Après le Ndulieng Krat, bon nombre d'autres lithophones ont été mis au jour dans la partie Sud du Tây Nguyên dont, parmi les plus célèbres, ceux de Hoa Nam (découvert en 2003) et de Liên Dâm (en 2008).

Le lithophone de Hoa Nam se caractérise par ses 20 pierres, un record. En juin 2003, un paysan d'ethnie Co Ho, du village de Bo Nom (district de Di Linh, province de Lâm Dông), est tombé par hasard sur des rochers taillés, placés par ordre de taille, dans un abri souterrain d’un mètre de profondeur, situé dans son jardin. Il les a utilisés pour... daller une allée. La nouvelle de la découverte de ces pierres bizarres, aux sons étranges, est arrivée quelques années plus tard aux oreilles de certains fonctionnaires de la province chargés des affaires culturelles. Mais les pierres avaient été dispersées ici et là dans la région. En 2008, le peintre Luong Nguyên Minh, un fonctionnaire du musée de Lâm Dông, réussit le tour de force de rassembler l'ensemble, qui est depuis exposé au musée. Les experts ont conclu récemment que ce lithophone a entre 2.000 et 5.000 ans. La plus grande des pierres mesure 151 cm de long et 22 cm de large ; et la plus petite, 53 cm x 10 cm.

Le lithophone de Liên Dâm, quant à lui, a été découvert en 2008, aussi dans le district de Di Linh. "Sa découverte étant récente, ce lithophone doit être le seul du Tây Nguyên à avoir conservé son caractère originel", remarque le directeur du musée de Lâm Dông. Selon lui, il aurait 3.000 ans.

Toujours à Lâm Dông, d'autres lithophones ont été découverts ici et là par les habitants, tels que ceux de Blao, Da Long, Di Linh… Dans l'ensemble, ils ont connu une "vie errante", avant d'être réunis, pas toujours avec la totalité de leurs pièces, au musée.

Khanh Son, l'atelier des lithophones

Outre Lâm Dông, on a trouvé ces dernières décennies de nombreux lithophones dans d'autres localités des hauts plateaux du Centre, comme Kon Tum, Dak Lak, Dak Nông, et aussi dans des provinces côtières du Centre, comme Khanh Hoà, Ninh Thuân, Binh Phuoc, Phu Yên.

Le lithophone de Khanh Son (nom d'un district montagneux de Khanh Hoà) a été exhumé il y a 40 ans par un paysan d'ethnie Raglai, qui ne l'a remis au musée de Khanh Hoà qu'en 1979. Composé de 12 pierres taillées et de deux baguettes en pierre en forme de concombre, cet ensemble est considéré par les spécialistes comme un objet bimillénaire, voire plus.
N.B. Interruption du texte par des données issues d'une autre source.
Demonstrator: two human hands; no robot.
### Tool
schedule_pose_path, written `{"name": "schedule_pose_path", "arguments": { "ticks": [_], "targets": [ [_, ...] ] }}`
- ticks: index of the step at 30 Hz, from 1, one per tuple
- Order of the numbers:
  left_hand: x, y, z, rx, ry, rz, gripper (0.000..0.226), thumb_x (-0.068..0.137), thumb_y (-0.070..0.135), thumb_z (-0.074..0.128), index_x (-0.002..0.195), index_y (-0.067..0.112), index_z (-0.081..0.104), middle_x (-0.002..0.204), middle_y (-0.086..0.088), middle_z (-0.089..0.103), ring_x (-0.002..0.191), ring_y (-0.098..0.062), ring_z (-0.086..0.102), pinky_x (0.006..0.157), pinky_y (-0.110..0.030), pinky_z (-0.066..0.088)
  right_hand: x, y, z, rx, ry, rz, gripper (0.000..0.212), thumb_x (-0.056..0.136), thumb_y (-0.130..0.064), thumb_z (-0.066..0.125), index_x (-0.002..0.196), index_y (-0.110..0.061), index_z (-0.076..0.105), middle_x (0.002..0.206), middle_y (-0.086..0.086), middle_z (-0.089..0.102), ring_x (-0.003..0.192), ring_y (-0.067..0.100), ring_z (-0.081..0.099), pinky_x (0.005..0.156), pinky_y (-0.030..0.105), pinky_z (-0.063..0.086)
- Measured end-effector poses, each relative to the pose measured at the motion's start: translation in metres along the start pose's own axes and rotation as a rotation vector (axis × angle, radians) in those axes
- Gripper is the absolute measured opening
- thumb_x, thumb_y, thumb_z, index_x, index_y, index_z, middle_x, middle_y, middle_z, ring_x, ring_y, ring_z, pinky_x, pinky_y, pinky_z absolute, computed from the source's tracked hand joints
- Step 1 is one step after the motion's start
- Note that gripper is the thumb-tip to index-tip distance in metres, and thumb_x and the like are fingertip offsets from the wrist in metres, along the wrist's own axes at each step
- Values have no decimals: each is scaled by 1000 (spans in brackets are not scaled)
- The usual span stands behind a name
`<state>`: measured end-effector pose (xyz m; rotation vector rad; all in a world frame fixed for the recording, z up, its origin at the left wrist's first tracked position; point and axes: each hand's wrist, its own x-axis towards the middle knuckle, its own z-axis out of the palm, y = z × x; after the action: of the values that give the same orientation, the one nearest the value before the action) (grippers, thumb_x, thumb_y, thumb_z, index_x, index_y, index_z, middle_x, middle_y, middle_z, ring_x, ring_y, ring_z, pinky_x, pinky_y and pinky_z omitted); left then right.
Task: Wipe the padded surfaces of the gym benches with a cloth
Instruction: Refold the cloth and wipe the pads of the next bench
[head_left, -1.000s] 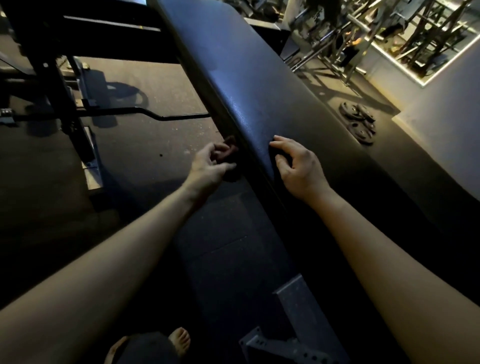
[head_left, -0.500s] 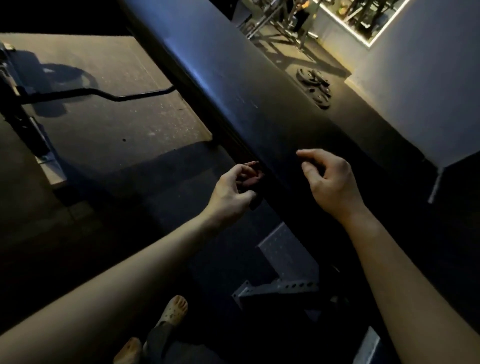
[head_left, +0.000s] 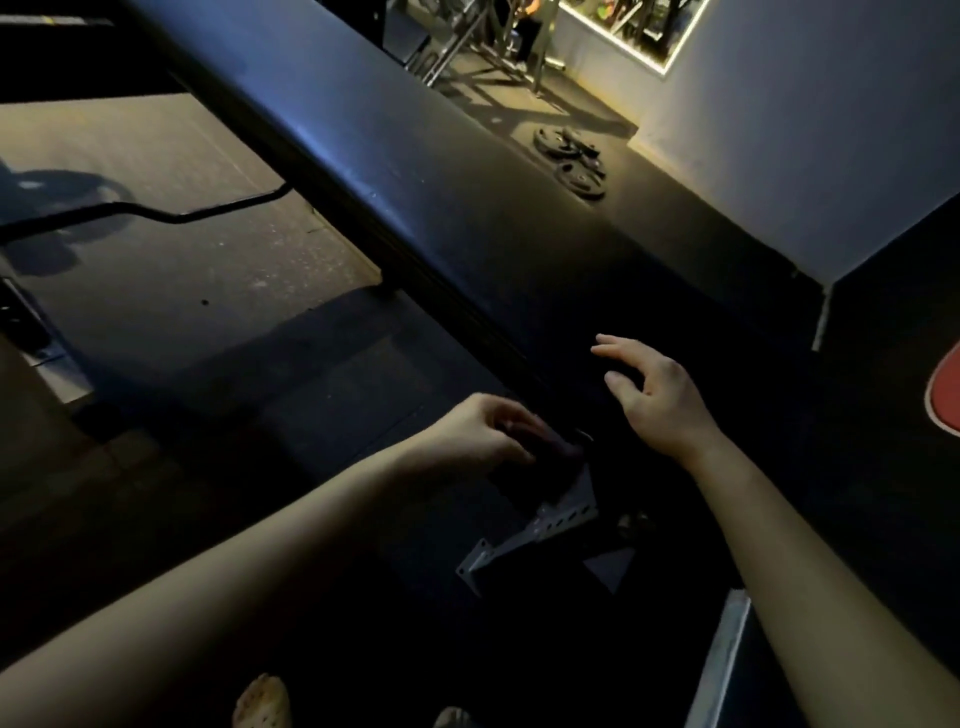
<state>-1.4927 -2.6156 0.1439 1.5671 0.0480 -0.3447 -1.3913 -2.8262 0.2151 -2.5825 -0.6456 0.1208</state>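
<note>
Right hand (head_left: 657, 402) opened over bench (head_left: 415, 171), left hand (head_left: 480, 436) gripping cloth (head_left: 522, 483)

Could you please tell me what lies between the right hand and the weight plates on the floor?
In the head view, only the bare bench pad, then a strip of floor, separates the right hand from the weight plates.

Gym. Padded bench (head_left: 415, 171) runs beyond the right-hand fingers (head_left: 615, 347); weight plates (head_left: 579, 179) lie on the floor (head_left: 182, 291) farther past them, curl bar (head_left: 228, 208) to their left.
</note>
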Motion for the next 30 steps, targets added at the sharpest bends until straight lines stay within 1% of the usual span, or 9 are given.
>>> {"name": "schedule_pose_path", "arguments": {
  "ticks": [3, 7, 9, 12, 16, 19, 22, 26, 30],
  "targets": [
    [-12, -2, 18, 57, 144, 34, 36, 79, -4, 73, 108, 18, 70, 97, 1, 76, 84, -6, 71, 72, -25, 57, 2, 5, -8, -33, -60, -68, 36, 100, -15, 58, 135, -21, 63, 145, -10, 55, 132, -2, 43, 101, 6, 28],
    [-19, -7, 35, -238, 463, 120, 24, 81, -6, 70, 101, 6, 73, 90, -14, 78, 77, -30, 75, 69, -42, 62, -5, 24, -22, -101, -78, -169, 36, 99, -19, 61, 135, -22, 62, 141, -8, 59, 132, 9, 52, 102, 16, 33],
    [-12, -11, 45, -284, 621, 138, 23, 88, -7, 66, 101, 10, 75, 90, -10, 78, 78, -26, 75, 66, -39, 62, -9, 36, -25, -131, -97, -215, 37, 98, -19, 61, 135, -21, 62, 144, -7, 57, 134, 11, 51, 104, 19, 35],
    [7, -8, 53, -296, 896, 180, 20, 93, 1, 67, 105, 14, 76, 96, -5, 78, 89, -21, 75, 76, -33, 63, -15, 49, -21, -130, -119, -276, 40, 100, -20, 59, 139, -17, 60, 152, -4, 50, 140, 13, 45, 114, 27, 33],
    [30, 0, 40, -340, 1196, 183, 10, 90, 15, 76, 97, 19, 70, 94, -2, 74, 90, -19, 71, 82, -30, 60, -24, 55, -12, -110, -76, -337, 41, 101, -16, 54, 141, -10, 58, 153, 6, 49, 143, 20, 44, 119, 31, 29],
    [40, 2, 63, -340, 1213, 195, 9, 91, 15, 75, 93, 20, 68, 89, 1, 73, 86, -17, 70, 77, -31, 61, -26, 52, -9, -168, -45, -348, 45, 100, -23, 45, 141, -8, 58, 152, 10, 50, 142, 23, 44, 120, 34, 29],
    [43, -7, 133, -378, 1205, 237, 12, 96, 11, 68, 94, 22, 63, 86, 3, 67, 73, 1, 63, 64, -18, 53, -27, 52, -7, -196, -37, -353, 43, 103, -19, 48, 144, -9, 54, 155, 9, 46, 145, 21, 40, 121, 34, 26],
    [24, -23, 220, -354, 1106, 248, 14, 98, 10, 65, 98, 24, 61, 90, 3, 68, 83, -1, 66, 73, -19, 54, -25, 53, -6, -213, -28, -370, 44, 104, -20, 47, 147, -10, 51, 157, 8, 43, 147, 20, 37, 122, 36, 25],
    [35, -15, 179, -198, 1166, 321, 15, 93, 0, 65, 97, 14, 66, 90, 1, 70, 84, -7, 66, 78, -21, 53, -25, 55, -4, -184, -12, -368, 47, 100, -24, 44, 143, -9, 55, 154, 9, 48, 143, 22, 42, 120, 36, 28]
  ]
}}
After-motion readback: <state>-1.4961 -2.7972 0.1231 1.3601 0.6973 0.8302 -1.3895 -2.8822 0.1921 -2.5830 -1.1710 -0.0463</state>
D'autres ont été mis au jour dans cette localité et ses environs. Toujours à Khanh Son, des experts ont trouvé les traces d'un atelier de lithophone. Des études ont montré en effet que les lithophones ont été fabriqués à partir de roches volcaniques (rhyolite porphyre), et que ce type de pierre est fréquente dans un massif de Khanh Son.

Comme les gongs, les épopées et les nha rông (maison commune sur pilotis), les lithophones du Tây Nguyên constitue un trésor culturel de ces hautes terres. Les études se poursuivront, et peut-être un jour ces vieux lithophones à l'aspect si rudimentaire seront reconnus comme des antiquités parmi les plus précieuses du pays. Un vœu partagé par tous les Vietnamiens.

Le lithophone de par le monde
Le lithophone est un instrument à percussion composé de plusieurs pierres sonores frappées (appelées individuellement phonolithes). On trouve de tels instruments dans une zone allant des mers du Sud et de l'Amérique du Sud à l'Afrique et à l'Extrême-Orient. Les pierres sont utilisées dans les églises éthiopiennes et coptes, par exemple comme cloches ainsi qu'en jeux de carillons, et aussi dans la musique indienne. À part le Vietnam, des restes d'autres lithophones anciens proviennent de fouilles archéologiques chinoises, et certaines sources mentionnent de tels instruments 2.000 ans avant J.-C. On trouve couramment des lithophones chinois en forme de L obtus. Ils se composent de nombreux matériaux, notamment le marbre, la néphrite et le jade. Des jeux de 16 pierres (bianquing) utilisés autrefois dans des orchestres de rituels confucianistes ont survécu de nos jours en Corée, où on les appelle p'yon'gyong ou t'ukkyong. À noter enfin qu'un lithophone a été construit par Richardson, un tailleur de pierre anglais, en 1841, et a été utilisé en concert pendant une période assez courte sous le nom de rock harmonicon.